Task item - Please copy every line with the string "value" from the entries below.

++++

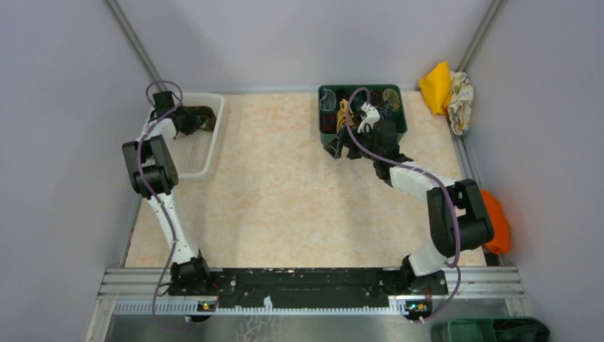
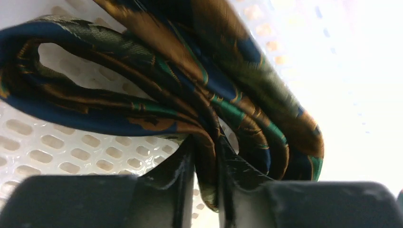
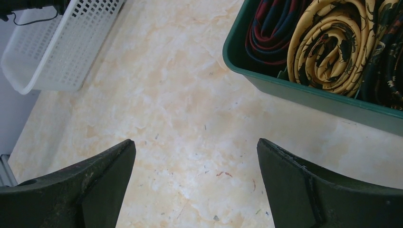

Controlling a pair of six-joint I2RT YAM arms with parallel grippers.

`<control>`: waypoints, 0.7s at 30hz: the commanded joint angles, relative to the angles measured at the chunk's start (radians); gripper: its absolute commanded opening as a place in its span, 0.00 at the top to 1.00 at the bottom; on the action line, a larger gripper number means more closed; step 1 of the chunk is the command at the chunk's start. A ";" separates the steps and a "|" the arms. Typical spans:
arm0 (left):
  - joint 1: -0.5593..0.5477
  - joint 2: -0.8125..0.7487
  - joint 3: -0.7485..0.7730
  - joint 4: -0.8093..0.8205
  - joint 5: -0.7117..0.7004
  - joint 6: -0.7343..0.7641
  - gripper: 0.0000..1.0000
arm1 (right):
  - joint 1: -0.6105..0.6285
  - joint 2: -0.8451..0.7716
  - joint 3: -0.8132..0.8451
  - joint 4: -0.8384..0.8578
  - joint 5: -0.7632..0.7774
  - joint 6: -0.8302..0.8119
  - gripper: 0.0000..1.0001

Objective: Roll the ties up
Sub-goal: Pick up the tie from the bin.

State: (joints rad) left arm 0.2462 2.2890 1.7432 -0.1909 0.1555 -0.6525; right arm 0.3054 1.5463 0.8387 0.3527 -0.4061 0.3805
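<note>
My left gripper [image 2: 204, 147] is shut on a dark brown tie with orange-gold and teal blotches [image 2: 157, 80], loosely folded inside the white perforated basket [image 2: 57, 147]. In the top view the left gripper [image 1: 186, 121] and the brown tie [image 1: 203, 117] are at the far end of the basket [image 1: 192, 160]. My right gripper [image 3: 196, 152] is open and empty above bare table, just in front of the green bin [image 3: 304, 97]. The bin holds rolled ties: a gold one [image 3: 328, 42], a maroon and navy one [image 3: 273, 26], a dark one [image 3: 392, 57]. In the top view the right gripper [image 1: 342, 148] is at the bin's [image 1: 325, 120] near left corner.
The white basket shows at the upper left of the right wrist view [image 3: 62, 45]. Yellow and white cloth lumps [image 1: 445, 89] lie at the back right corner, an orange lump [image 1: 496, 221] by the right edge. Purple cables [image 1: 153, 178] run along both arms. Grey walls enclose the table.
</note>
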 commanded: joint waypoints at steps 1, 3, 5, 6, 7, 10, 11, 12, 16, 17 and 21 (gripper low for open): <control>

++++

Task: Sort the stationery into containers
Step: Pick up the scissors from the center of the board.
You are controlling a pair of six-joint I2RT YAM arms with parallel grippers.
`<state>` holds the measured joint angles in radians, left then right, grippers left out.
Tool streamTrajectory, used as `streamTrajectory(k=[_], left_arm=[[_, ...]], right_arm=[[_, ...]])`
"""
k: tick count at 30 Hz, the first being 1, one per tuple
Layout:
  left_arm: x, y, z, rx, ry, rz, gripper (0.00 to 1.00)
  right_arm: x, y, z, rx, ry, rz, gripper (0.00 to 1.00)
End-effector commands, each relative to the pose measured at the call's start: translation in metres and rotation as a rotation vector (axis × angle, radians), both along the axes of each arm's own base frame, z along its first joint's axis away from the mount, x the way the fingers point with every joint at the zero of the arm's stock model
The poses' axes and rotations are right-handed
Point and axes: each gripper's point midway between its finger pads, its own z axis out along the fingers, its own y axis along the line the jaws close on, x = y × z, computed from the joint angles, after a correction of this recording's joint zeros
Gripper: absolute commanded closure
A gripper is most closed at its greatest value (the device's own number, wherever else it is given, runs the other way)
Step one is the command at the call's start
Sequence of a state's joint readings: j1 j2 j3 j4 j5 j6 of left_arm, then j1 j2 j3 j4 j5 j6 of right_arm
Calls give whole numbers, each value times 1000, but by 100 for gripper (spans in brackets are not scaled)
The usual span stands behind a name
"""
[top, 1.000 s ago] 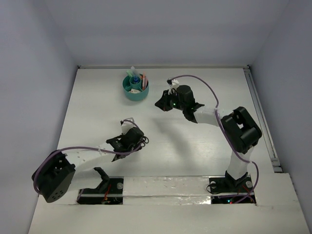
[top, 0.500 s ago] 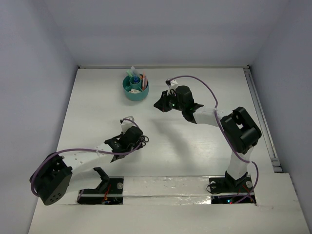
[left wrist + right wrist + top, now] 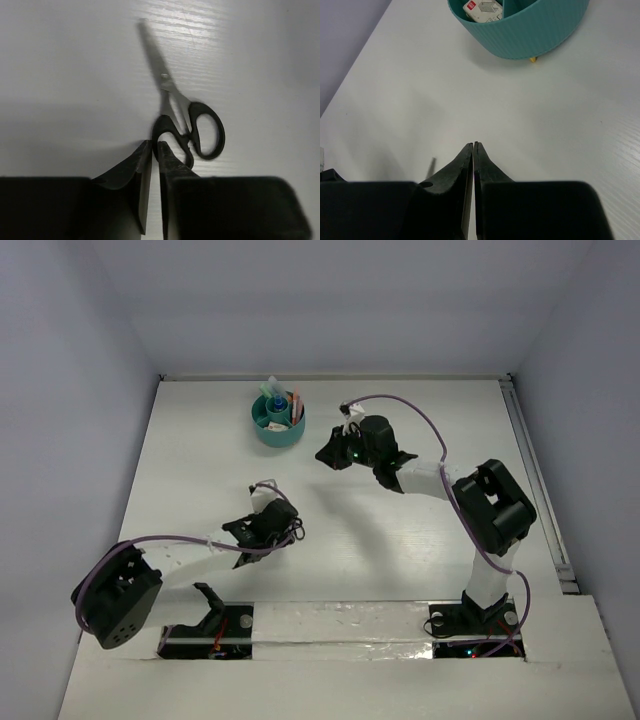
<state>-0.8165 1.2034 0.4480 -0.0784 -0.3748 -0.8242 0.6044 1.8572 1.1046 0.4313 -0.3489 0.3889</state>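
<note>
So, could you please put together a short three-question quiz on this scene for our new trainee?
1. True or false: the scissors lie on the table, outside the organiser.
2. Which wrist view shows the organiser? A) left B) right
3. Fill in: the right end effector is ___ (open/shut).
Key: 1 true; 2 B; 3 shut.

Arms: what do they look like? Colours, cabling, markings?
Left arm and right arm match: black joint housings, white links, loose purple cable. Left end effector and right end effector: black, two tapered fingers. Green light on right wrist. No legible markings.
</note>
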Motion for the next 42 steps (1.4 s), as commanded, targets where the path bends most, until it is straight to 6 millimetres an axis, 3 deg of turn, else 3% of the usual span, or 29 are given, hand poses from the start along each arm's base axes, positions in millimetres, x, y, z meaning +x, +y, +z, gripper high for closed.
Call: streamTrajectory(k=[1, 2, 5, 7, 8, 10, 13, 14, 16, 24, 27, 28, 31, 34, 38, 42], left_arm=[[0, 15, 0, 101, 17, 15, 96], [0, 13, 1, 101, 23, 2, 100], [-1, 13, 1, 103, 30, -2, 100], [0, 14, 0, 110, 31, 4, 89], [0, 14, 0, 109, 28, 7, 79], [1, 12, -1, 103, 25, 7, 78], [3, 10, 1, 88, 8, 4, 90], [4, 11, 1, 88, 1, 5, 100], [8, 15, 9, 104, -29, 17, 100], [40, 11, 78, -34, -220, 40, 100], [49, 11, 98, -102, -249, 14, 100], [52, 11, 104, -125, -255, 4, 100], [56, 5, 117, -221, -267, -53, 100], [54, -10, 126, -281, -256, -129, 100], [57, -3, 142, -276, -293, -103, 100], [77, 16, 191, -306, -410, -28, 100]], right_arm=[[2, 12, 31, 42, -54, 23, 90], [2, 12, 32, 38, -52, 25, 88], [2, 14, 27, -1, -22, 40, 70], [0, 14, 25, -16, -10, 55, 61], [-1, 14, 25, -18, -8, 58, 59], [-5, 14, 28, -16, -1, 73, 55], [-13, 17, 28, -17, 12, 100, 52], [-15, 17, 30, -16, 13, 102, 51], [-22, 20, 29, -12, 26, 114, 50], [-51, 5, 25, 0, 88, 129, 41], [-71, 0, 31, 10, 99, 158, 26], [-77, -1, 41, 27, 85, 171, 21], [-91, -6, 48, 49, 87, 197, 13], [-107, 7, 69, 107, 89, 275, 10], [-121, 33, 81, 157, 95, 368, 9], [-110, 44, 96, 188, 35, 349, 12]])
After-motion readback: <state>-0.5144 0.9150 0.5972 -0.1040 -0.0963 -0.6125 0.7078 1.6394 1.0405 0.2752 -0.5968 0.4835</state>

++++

Solution to this exercise -
A gripper is most closed at its greatest value (the device's own number, wherever else it is given, runs the other way)
Calls give whole numbers, each value times 1000, but by 100 for gripper (spans in brackets are not scaled)

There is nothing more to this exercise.